Recovering from an eating disorder is not easy, and there may be setbacks. Over time, I learned that in order to feel joy, I also have to feel dejection. Recovery means being able to open yourself up to others, even if they may not like what you say, what you represent, or what you look like. Taking certain non-destructive measures to protect yourself from the outside world’s constant roar of dieting, fitness, beauty, and thinness is necessary. The potential for relapse is much less if you stop looking at magazines, don’t follow dieting or extreme fitness accounts on social media, and don’t watch commercials. (Thank goodness for Netflix!) Most importantly, never EVER get on a scale. To stay healthy, you have to find the courage to listen to your own body, not care what anyone else thinks, and show the world who you really are without fear. Some people won’t like you, that’s almost guaranteed. But, you will be much more comfortable in your own skin, and you will, eventually, find your tribe.

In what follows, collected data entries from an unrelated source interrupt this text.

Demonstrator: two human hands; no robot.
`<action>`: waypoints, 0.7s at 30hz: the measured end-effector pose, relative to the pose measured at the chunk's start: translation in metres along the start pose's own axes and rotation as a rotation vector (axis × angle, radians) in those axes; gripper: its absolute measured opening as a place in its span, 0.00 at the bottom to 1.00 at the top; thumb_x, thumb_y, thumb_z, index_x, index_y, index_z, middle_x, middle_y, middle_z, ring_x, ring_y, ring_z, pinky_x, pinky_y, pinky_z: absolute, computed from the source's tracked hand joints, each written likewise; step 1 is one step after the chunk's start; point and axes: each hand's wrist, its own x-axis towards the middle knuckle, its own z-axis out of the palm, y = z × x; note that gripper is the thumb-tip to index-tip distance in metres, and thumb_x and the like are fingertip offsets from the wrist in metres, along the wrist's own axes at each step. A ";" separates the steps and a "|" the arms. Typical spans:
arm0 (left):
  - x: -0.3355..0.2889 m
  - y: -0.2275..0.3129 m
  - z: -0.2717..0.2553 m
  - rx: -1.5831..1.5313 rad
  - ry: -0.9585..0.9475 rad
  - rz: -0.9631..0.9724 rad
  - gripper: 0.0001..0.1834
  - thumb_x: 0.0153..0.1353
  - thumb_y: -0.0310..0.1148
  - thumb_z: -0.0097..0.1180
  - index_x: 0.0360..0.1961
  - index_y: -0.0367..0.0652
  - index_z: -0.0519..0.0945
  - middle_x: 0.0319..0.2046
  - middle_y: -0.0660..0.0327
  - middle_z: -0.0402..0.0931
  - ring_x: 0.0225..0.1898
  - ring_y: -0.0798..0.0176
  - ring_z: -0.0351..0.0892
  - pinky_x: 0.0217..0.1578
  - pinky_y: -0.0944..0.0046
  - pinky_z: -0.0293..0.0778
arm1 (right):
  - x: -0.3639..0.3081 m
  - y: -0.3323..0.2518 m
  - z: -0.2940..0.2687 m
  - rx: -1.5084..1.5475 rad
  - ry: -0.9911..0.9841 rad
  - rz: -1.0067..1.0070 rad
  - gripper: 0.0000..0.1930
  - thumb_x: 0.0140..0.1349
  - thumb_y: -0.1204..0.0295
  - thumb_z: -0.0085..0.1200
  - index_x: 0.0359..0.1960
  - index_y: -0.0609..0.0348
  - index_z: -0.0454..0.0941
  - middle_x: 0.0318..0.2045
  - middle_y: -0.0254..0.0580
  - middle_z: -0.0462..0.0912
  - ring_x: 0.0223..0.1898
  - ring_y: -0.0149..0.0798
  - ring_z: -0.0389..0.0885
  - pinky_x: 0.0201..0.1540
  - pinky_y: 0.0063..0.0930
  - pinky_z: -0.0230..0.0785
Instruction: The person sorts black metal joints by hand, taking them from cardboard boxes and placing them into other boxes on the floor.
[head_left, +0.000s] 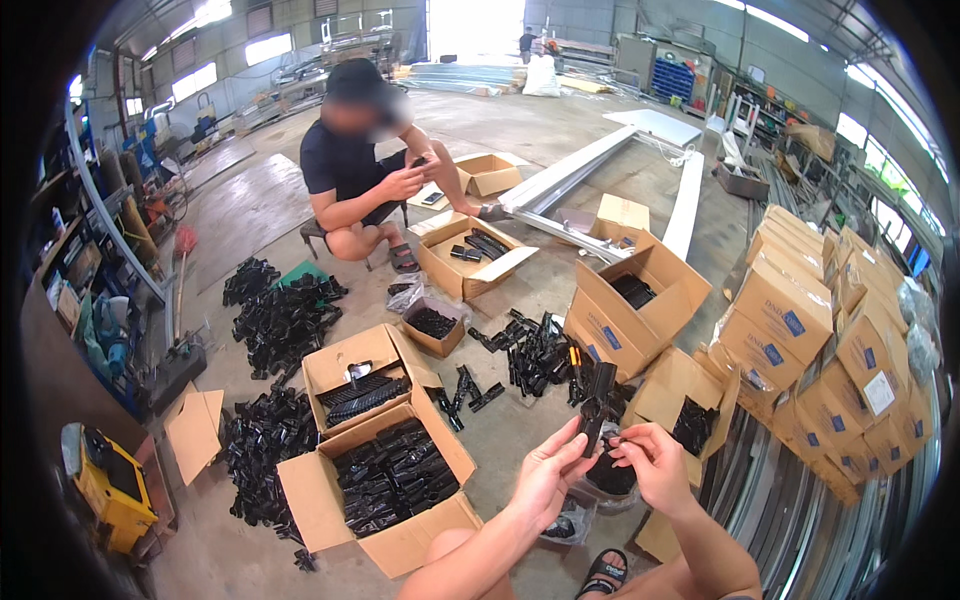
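Note:
My left hand (551,468) grips a long black plastic fitting (600,388), which stands roughly upright above the fingers. Close beside its lower end, the fingertips of my right hand (652,466) are pinched together; whatever they hold is too small to make out. Under my hands sits a container of small black pieces (610,474), partly covered by them. A clear plastic bag (568,524) lies nearer to me. To the left, an open carton (455,447) is packed with rows of similar black fittings (395,478). Loose black fittings (540,355) form a heap beyond my hands.
Large piles of black parts (265,455) cover the floor at left. Opposite me a seated co-worker (345,165) handles a small dark item. Open cartons (640,300) stand around, and stacked sealed boxes (775,320) rise at right. A white frame (570,180) lies behind.

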 end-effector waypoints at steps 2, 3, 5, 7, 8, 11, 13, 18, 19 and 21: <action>0.000 -0.011 0.006 -0.055 -0.027 0.022 0.31 0.69 0.26 0.56 0.71 0.40 0.63 0.52 0.59 0.79 0.49 0.63 0.81 0.56 0.62 0.79 | -0.016 -0.003 0.000 0.014 0.101 -0.107 0.06 0.68 0.81 0.53 0.44 0.69 0.79 0.37 0.44 0.86 0.37 0.32 0.86 0.42 0.24 0.80; -0.002 -0.020 0.009 -0.081 -0.039 0.017 0.31 0.69 0.26 0.56 0.71 0.41 0.62 0.53 0.59 0.79 0.49 0.62 0.81 0.56 0.61 0.78 | -0.021 0.004 -0.003 -0.012 0.172 -0.146 0.06 0.66 0.81 0.55 0.43 0.68 0.81 0.38 0.45 0.86 0.38 0.34 0.86 0.43 0.25 0.79; -0.001 -0.021 0.015 -0.097 -0.036 0.026 0.31 0.69 0.25 0.56 0.71 0.43 0.63 0.53 0.59 0.79 0.50 0.61 0.81 0.56 0.60 0.78 | -0.019 0.006 -0.004 -0.156 0.216 -0.229 0.06 0.65 0.81 0.57 0.42 0.68 0.82 0.38 0.46 0.87 0.38 0.35 0.87 0.43 0.26 0.79; -0.005 -0.031 0.006 -0.129 -0.032 0.004 0.29 0.68 0.25 0.56 0.70 0.46 0.65 0.53 0.58 0.79 0.51 0.59 0.81 0.57 0.59 0.78 | -0.026 0.004 0.002 -0.206 0.262 -0.231 0.07 0.63 0.81 0.59 0.42 0.67 0.82 0.38 0.48 0.86 0.38 0.36 0.87 0.42 0.26 0.78; -0.004 -0.032 0.005 -0.142 -0.065 0.037 0.28 0.68 0.26 0.56 0.69 0.48 0.67 0.53 0.57 0.79 0.51 0.59 0.82 0.57 0.59 0.78 | -0.023 -0.003 0.005 -0.165 0.280 -0.264 0.08 0.62 0.82 0.60 0.43 0.66 0.82 0.38 0.48 0.86 0.37 0.37 0.87 0.42 0.27 0.78; -0.007 -0.042 0.011 -0.133 -0.082 0.040 0.25 0.69 0.26 0.55 0.66 0.51 0.71 0.54 0.58 0.80 0.52 0.60 0.82 0.56 0.60 0.79 | -0.027 -0.008 -0.002 -0.306 0.280 -0.339 0.08 0.60 0.80 0.62 0.42 0.65 0.83 0.35 0.47 0.86 0.33 0.39 0.86 0.37 0.28 0.77; -0.008 -0.046 0.014 -0.119 -0.107 0.045 0.24 0.69 0.26 0.55 0.65 0.52 0.72 0.53 0.60 0.81 0.51 0.60 0.83 0.55 0.60 0.81 | -0.029 -0.011 -0.004 -0.334 0.299 -0.338 0.08 0.60 0.79 0.63 0.41 0.64 0.84 0.33 0.46 0.85 0.31 0.39 0.85 0.34 0.29 0.76; -0.010 -0.058 0.011 -0.092 -0.098 0.039 0.26 0.68 0.24 0.56 0.67 0.49 0.71 0.53 0.58 0.80 0.51 0.62 0.82 0.55 0.62 0.80 | -0.032 -0.009 -0.010 -0.368 0.326 -0.364 0.08 0.57 0.79 0.65 0.39 0.63 0.85 0.31 0.45 0.85 0.30 0.42 0.82 0.32 0.31 0.74; -0.010 -0.059 0.012 -0.084 -0.097 0.037 0.26 0.68 0.24 0.56 0.67 0.48 0.71 0.53 0.58 0.81 0.51 0.62 0.82 0.55 0.62 0.81 | -0.031 -0.009 -0.012 -0.379 0.329 -0.399 0.07 0.57 0.78 0.65 0.39 0.63 0.85 0.31 0.45 0.86 0.30 0.43 0.82 0.33 0.32 0.74; -0.010 -0.062 0.013 -0.075 -0.093 0.044 0.25 0.68 0.24 0.56 0.66 0.48 0.71 0.52 0.58 0.81 0.51 0.62 0.83 0.54 0.63 0.81 | -0.030 -0.005 -0.014 -0.399 0.337 -0.467 0.07 0.57 0.78 0.65 0.38 0.62 0.86 0.31 0.45 0.86 0.32 0.43 0.82 0.34 0.33 0.74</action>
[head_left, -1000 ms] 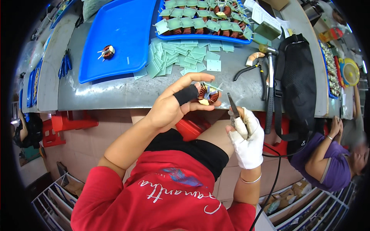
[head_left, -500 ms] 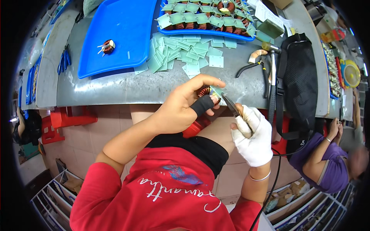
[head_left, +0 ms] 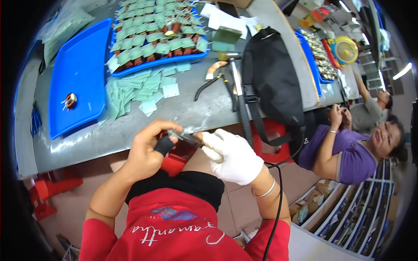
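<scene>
My left hand (head_left: 147, 150), a dark band around its thumb, pinches a small copper-wound ring coil with a pale green plate (head_left: 177, 132) on it. Fingers and blur hide most of the coil. My right hand (head_left: 235, 158), in a white glove, is closed around pliers (head_left: 190, 138). The jaws of the pliers meet the plate's edge; whether they grip a wire pin cannot be made out. Both hands are just off the table's front edge, above my lap. Beyond them lies a pile of loose green plates (head_left: 124, 93).
A blue tray (head_left: 85, 52) holds one coil (head_left: 70, 101). Another blue tray (head_left: 159, 65) is packed with plated coils. Right of the plates lie cutters with black handles (head_left: 207, 86), a hammer (head_left: 235, 74) and a black bag (head_left: 274, 65). Another person (head_left: 344, 150) sits at the right.
The whole view has swung right, so the table's things appear further left. My gloved hand has turned, its back now facing up. Both hands still hold the coil and the pliers together.
</scene>
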The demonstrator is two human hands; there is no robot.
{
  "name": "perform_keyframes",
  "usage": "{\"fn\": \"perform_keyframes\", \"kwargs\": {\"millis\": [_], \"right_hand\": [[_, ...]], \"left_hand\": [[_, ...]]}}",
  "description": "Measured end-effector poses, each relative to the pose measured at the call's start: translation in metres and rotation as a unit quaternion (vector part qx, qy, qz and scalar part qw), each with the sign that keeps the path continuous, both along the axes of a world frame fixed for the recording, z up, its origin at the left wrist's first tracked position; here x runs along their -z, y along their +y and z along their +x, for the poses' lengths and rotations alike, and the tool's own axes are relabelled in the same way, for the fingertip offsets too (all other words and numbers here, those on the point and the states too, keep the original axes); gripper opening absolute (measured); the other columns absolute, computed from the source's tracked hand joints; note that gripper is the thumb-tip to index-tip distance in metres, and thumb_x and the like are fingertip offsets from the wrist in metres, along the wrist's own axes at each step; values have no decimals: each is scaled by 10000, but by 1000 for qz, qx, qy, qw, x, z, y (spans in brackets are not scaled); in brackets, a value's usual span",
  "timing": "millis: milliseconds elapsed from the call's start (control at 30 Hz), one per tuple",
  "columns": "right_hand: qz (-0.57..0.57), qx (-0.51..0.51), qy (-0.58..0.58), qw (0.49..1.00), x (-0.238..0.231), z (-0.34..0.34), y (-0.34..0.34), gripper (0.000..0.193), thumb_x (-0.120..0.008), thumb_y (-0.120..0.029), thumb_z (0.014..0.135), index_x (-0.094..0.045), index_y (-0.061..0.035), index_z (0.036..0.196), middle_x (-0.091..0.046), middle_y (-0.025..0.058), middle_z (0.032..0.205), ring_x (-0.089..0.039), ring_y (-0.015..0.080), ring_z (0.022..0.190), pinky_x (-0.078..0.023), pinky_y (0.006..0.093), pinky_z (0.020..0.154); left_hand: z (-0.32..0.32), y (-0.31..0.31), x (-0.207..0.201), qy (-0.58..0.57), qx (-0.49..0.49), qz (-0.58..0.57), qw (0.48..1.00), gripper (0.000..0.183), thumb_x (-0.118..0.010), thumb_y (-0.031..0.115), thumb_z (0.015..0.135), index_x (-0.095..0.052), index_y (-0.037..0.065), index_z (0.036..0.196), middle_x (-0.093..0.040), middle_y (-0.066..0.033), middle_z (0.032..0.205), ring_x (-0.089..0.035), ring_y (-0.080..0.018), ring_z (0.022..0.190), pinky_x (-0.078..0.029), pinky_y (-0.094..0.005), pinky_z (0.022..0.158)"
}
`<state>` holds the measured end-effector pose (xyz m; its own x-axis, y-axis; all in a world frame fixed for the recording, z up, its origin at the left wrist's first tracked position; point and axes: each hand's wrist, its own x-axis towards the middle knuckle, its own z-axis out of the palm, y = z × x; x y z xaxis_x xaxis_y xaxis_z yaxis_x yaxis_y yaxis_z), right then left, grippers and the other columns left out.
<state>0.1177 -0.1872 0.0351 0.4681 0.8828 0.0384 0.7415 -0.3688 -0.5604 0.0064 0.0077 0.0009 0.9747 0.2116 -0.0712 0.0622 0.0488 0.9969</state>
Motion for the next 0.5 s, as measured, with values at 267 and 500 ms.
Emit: {"fn": "perform_keyframes", "kwargs": {"millis": [267,500], "right_hand": [[-129,-49,58,989,-20,12,-16,446,-581,-138,766,-529,-115,1208,-535,131,830,-593,321,719,-489,406,646],[52,21,16,998,6,-4,-13,444,-602,-89,742,-576,-94,1185,-524,124,842,-558,313,724,-468,393,647]], "left_hand": [[-1,-5,-5,-27,48,76,996,201,-579,-35,869,-614,-11,1065,-595,-89,959,-581,-163,839,-458,-265,727],[-3,-13,0,-5,-13,-36,999,222,-566,8,914,-537,4,1134,-569,-70,978,-575,-109,764,-466,-221,603]]}}
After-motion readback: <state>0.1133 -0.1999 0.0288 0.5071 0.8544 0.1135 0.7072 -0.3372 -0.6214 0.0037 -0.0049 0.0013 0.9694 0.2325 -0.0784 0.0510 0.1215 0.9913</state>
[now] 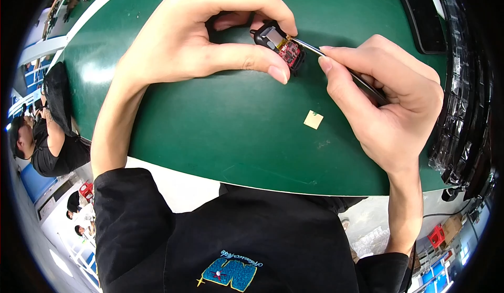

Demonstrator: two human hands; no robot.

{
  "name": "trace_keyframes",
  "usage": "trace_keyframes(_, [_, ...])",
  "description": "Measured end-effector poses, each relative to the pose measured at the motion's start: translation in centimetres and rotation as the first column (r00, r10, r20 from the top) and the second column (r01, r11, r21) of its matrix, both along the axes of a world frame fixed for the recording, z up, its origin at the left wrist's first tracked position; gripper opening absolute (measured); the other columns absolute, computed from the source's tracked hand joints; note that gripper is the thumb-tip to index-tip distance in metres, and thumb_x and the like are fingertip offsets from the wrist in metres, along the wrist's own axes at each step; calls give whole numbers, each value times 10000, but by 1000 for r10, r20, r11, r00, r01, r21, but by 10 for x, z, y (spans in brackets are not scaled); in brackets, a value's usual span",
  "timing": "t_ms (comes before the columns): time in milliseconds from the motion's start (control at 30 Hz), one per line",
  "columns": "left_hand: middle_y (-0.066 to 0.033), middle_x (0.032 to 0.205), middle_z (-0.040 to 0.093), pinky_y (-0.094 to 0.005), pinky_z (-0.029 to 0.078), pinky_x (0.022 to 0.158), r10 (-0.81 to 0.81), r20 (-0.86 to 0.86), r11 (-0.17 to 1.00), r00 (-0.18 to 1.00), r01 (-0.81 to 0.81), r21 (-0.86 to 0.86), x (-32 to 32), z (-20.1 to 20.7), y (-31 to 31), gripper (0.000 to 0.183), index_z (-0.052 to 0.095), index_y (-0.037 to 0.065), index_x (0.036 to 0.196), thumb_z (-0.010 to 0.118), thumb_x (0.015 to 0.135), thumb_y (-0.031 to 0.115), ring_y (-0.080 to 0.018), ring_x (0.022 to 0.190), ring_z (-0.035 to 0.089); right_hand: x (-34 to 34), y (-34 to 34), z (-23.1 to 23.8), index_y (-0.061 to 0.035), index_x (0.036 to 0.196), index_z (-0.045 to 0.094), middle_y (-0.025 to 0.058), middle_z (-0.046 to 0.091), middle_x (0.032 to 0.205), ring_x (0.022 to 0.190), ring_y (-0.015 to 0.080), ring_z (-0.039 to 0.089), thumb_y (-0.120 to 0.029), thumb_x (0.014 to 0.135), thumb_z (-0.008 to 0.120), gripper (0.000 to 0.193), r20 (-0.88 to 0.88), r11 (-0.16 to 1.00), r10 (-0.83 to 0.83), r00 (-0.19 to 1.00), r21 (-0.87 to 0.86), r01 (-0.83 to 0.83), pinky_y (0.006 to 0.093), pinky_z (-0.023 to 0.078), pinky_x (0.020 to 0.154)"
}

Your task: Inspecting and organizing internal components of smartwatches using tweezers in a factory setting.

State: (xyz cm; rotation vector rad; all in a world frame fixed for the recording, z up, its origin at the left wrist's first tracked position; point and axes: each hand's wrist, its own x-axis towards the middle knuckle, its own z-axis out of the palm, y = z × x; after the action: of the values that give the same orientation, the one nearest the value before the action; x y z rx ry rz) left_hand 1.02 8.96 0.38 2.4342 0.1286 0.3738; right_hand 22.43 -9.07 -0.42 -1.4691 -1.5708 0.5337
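My left hand (205,35) grips a small black electronic device (261,37) between thumb and fingers, above the green table. The casing is open and shows a red circuit board (290,53), a silvery grey block and a bit of yellow-orange film. In my right hand (386,85) is a thin metal pair of tweezers (308,46), held like a pen. Its tip touches or nearly touches the yellow-orange film at the device's edge. Whether the tip pinches anything is too small to tell. A small pale yellow square (313,119) lies on the table below the device.
The green table (226,130) curves toward me at its front edge. A black tray-like object (420,17) lies at the far right. Stacked black strips in clear plastic (457,98) line the right edge. At the left sits another person (52,135) in black beside a black mesh chair back (58,96).
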Motion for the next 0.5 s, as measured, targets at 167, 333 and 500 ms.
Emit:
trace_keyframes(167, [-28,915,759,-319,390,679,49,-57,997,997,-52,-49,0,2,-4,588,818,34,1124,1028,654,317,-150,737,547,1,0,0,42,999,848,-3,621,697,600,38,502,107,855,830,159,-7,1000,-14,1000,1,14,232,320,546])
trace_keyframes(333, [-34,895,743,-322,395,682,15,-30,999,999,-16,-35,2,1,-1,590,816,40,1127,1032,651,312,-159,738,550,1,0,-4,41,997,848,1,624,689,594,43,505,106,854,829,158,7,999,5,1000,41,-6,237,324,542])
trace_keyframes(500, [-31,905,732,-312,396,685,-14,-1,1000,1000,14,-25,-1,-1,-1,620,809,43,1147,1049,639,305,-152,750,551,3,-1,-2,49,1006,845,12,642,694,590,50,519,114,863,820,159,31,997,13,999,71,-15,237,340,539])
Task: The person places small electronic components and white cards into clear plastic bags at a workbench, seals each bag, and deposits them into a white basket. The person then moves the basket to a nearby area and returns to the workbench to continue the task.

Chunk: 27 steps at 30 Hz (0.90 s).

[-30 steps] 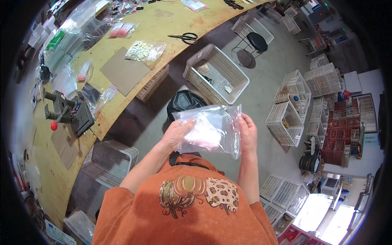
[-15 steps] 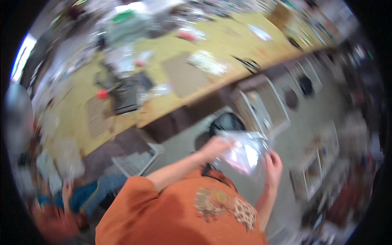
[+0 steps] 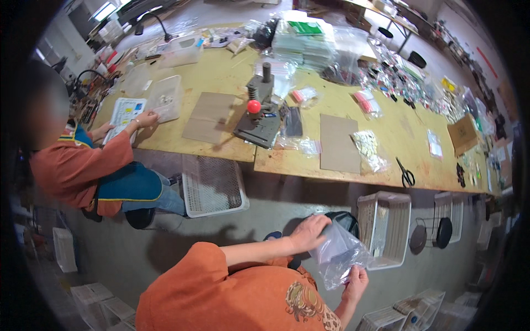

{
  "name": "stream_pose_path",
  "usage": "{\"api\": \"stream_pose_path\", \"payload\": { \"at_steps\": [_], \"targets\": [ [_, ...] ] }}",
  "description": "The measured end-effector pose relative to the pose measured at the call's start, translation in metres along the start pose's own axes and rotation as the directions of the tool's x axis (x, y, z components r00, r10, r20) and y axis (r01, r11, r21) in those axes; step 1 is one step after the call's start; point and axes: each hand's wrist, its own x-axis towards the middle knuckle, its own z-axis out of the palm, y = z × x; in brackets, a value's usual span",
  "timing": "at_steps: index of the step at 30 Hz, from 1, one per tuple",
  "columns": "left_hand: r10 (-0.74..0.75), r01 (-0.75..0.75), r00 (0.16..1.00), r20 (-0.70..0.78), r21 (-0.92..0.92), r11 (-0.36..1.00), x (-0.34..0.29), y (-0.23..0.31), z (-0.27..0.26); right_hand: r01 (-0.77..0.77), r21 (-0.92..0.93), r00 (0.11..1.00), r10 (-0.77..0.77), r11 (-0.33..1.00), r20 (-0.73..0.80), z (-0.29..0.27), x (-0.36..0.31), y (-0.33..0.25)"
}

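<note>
I hold a clear plastic bag [image 3: 341, 255] in front of my body, above the floor. My left hand [image 3: 312, 234] grips its upper left edge with bent fingers. Lower down, my right hand [image 3: 356, 281] pinches the bag's right corner between thumb and fingers. The film is crumpled and shiny; it looks flat, and I cannot make out anything inside. Behind the bag is a round black seat or dark bag [image 3: 343, 220], partly hidden.
A yellow worktable [image 3: 221, 71] carries a hand press [image 3: 259, 118] with a red knob, cardboard sheets [image 3: 339, 143], scissors [image 3: 406, 174] and several small bags. White crates [image 3: 215, 190] stand beneath its edge. A co-worker [image 3: 105, 165] sits at the left, handling a sheet and plastic box.
My view has swung, bringing the co-worker and more of the table in. The bag has tilted, its right corner now lower; both hands still hold it.
</note>
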Motion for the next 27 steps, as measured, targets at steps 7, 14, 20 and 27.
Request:
{"api": "stream_pose_path", "payload": {
  "at_steps": [7, 14, 20, 27],
  "targets": [
    [0.12, -0.063, 0.963, 0.241, -0.23, 0.971, -0.036, 0.029, 0.012, -0.05, 0.009, 0.978, 0.047, 0.999, 0.202, 0.061, 0.013, 0.015],
    [-0.064, 0.162, 0.944, 0.324, -0.284, 0.945, -0.051, 0.005, 0.006, -0.256, -0.022, 0.931, 0.253, 0.966, 0.261, 0.082, -0.012, 0.01],
    [0.127, -0.1, 0.98, 0.154, -0.171, 0.98, -0.061, 0.0, 0.001, -0.338, -0.06, 0.866, 0.336, 0.939, 0.37, 0.073, 0.0, 0.026],
    [0.146, -0.119, 0.983, 0.108, -0.226, 0.967, -0.062, -0.009, -0.006, -0.413, -0.024, 0.843, 0.392, 0.91, 0.369, 0.089, -0.005, 0.02]
  ]
}}
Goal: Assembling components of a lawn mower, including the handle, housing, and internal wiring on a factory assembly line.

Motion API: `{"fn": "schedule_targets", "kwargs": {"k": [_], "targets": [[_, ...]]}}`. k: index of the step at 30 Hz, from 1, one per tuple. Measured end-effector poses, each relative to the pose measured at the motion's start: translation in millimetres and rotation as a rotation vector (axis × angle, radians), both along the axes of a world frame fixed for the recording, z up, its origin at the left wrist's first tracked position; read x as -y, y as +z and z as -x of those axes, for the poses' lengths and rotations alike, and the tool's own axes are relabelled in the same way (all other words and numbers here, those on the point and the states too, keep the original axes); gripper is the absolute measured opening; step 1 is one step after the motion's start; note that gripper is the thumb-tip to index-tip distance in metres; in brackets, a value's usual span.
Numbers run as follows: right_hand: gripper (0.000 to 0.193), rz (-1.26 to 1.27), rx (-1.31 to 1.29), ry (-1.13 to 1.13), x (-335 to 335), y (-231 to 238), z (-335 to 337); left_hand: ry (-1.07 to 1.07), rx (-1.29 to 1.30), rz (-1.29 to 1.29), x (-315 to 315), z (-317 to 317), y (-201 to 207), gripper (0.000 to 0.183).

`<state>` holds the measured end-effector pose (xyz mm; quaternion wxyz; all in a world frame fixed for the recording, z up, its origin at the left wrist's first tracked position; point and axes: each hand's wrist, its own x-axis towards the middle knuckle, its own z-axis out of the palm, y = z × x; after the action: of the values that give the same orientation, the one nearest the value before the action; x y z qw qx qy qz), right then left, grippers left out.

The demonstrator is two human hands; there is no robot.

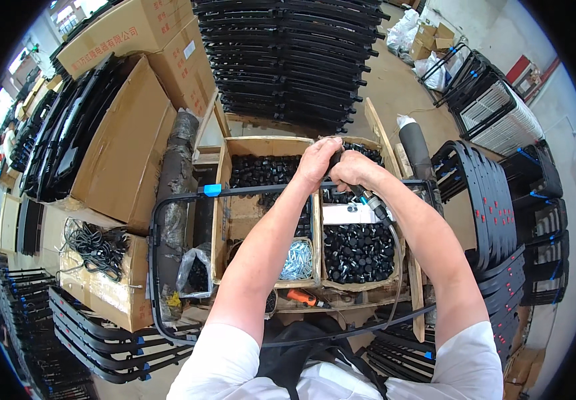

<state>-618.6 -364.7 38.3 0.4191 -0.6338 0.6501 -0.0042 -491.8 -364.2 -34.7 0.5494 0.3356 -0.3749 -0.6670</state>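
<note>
Black frame (154, 260): lies across the crate (242, 217).
Orange tool (303, 297): at the crate's near edge.
Right hand (357, 169): curled around a hosed tool (376, 206).
Left hand (317, 162): fingers bent, hold unclear.
Black stack (288, 60): obstructs the floor beyond.

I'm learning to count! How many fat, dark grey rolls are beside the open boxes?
2: the left roll, left of the boxes, and the right roll, to their right. The black frame covers parts of both; others may be hidden.
</note>
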Motion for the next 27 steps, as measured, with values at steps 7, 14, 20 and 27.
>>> {"fn": "schedule_targets", "kwargs": {"k": [7,14,20,27], "targets": [[0.010,0.061,0.036,-0.108,-25.9,22.8,-15.8,-0.080,0.047,0.031,2.1,-5.0,13.4,0.028],[0.026,0.168,-0.036,-0.134,-43.7,44.7,-6.2,-0.122,0.014,0.085,-10.8,7.4,50.4,0.027],[0.037,0.152,-0.294,-0.065,-215.0,110.4,22.2,-0.341,0.007,0.061,-162.4,24.4,75.6,0.028],[0.040,0.007,-0.368,-0.004,-399.7,81.5,37.7,-0.575,-0.134,-0.172,-356.8,30.4,29.2,0.026]]}}
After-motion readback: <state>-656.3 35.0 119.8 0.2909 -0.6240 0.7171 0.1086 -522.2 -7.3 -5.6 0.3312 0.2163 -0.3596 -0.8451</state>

Women and teens whose bodies recover from eating disorders but whose minds do not, often experience episodes of detrimental behaviors, that may, or may not, have anything at all to do with food.  

I cannot emphasize enough that full recovery is only possible once you can make sense of the eating disorder and discover the role that the harmful, but effective, coping mechanism plays in your life. If you can’t get to the bottom of the issue, there is a very strong likelihood that you will naturally continue to use harmful coping mechanisms. Professional support is often needed so that you can first learn healthy coping mechanisms, and then understand the root of the disorder and begin the healing process.

There are a few different ways to approach eating disorder treatment. 

One of those, Radically Open Dialectical Behavior Therapy (RO-DBT) is based on 20 years of research and can be used to help women and teens who are stuck in a pattern of extreme emotional restraint. RO-DBT is especially helpful for women and teens who follow restrictive eating patterns. Women with bulimia nervosa and binge eating disorder may benefit more from a different evidenced based treatment, such as Dialectical Behavior Therapy (DBT). Whatever treatment path you choose to take, I encourage you not to wait, the time is now. The sooner you release yourself from the prison that is an eating disorder, the sooner you can begin living the life of your authentic spirit.